That change persists all the way to the top of wave 3. Then comes wave 4, which is a correction of that long third. Most people have finally become convinced by the top of wave 3 that the long-term trend is up. Wave 4 is a surprising disappointment.
From the fourth wave correction low, the market stages the final wave up. The fifth wave is generally easy to recognize because the psychology tends to be more speculative and euphoric, while at the same time, the internal strength, or momentum, of the market is not as strong as it was during wave 3. The psychology goes through its final binge in the fifth wave. That’s when, figuratively speaking, the last guy puts his last nickel in, and that’s the end of the sequence.
Let’s examine one of these waves — the fifth wave — since, by your wave count, the Dow Jones Industrial Average has been in a fifth wave of Grand Supercycle, Supercycle and Cycle degree for the better part of many people’s lives.
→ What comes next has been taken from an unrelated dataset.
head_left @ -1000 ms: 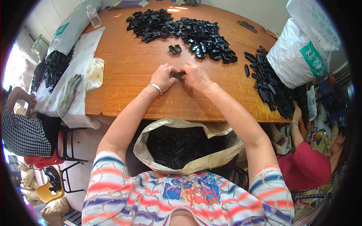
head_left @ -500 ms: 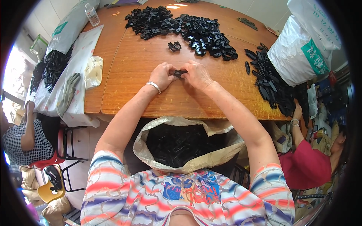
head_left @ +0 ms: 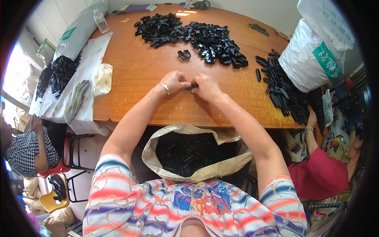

What is the profile?
The market is usually quite selective and rotational in a fifth, creating a weak upward trend or even a sideways trend in the advance-decline line. You will often see huge rises in certain individual issues, while many lag significantly. Usually in fifth waves, the general speculation is concentrated most heavily in the blue chip sector. You also generally see the market attracting new players, unsophisticated players who have been watching the bull market year after year and finally became convinced that they should be involved.
That is one reason why the market, or at least large segments of the market, become extremely overvalued. It is attracting new players who have no concept of value and are just willing to buy because they think someone else will be buying from them tomorrow. In other words, it’s an engine that is running on increasingly available fuel — which is more people with money — with its forward movement as it own end. The situation creates a speculative bubble, a chasing of paper value for quick profit. Often it is a craze that sinks very deeply into the society. We had this style of advance in the 1920s, for instance.
In this most recent fifth wave, mechanisms were put in place that fostered terrific speculation. There was the development of the stock index futures market and the very intricate options markets, with options on stocks, options on futures indexes, and so forth. There has been increased media coverage as well. In fact, it’s an incalculable increase. Television, for instance, didn’t report on business or markets prior to the 1981 launch of Financial News Network, which is now CNBC. It has been so successful that more all-business news networks are about to be launched. It’s a great major top signal.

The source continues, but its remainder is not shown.